### DIRECTIONS FOR THIS TASK
Once the data has been read, restate all of it exactly.

_____

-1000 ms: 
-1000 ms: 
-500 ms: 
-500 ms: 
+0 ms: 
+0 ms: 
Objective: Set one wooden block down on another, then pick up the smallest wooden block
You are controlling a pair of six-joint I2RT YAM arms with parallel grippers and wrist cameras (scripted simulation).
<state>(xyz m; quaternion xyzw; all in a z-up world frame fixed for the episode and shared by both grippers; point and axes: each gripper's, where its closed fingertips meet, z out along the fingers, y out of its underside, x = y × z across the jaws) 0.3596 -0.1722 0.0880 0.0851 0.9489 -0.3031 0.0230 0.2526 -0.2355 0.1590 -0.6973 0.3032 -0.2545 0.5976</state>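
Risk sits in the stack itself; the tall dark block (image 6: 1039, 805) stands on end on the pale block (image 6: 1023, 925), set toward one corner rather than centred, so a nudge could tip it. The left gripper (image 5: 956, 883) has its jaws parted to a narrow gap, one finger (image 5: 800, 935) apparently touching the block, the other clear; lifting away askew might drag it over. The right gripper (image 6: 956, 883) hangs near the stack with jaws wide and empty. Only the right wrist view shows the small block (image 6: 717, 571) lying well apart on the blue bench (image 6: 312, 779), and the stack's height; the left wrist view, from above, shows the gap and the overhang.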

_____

### RESPONSE TO THE EXERCISE
-1000 ms: 
-1000 ms: 
-500 ms: 
-500 ms: 
+0 ms: 
+0 ms: 
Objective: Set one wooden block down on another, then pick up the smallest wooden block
You are controlling a pair of six-joint I2RT YAM arms with parallel grippers and wrist cameras (scripted simulation).
<state>(xyz m; quaternion xyzw; all in a z-up world frame fixed for the episode and shared by both grippers; point and axes: each gripper's, where its closed fingertips meet, z out along the fingers, y out of its underside, x = y × z across the jaws) 0.3596 -0.1722 0.0880 0.0851 0.9489 -0.3031 0.0230 0.2526 -0.2355 0.1590 -0.6973 0.3032 -0.2545 0.5976</state>
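Risk sits in the stack itself; the tall dark block (image 6: 1039, 805) stands on end on the pale block (image 6: 1023, 925), set toward one corner rather than centred, so a nudge could tip it. The left gripper (image 5: 956, 883) has its jaws parted to a narrow gap, one finger (image 5: 800, 935) apparently touching the block, the other clear; lifting away askew might drag it over. The right gripper (image 6: 956, 883) hangs near the stack with jaws wide and empty. Only the right wrist view shows the small block (image 6: 717, 571) lying well apart on the blue bench (image 6: 312, 779), and the stack's height; the left wrist view, from above, shows the gap and the overhang.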

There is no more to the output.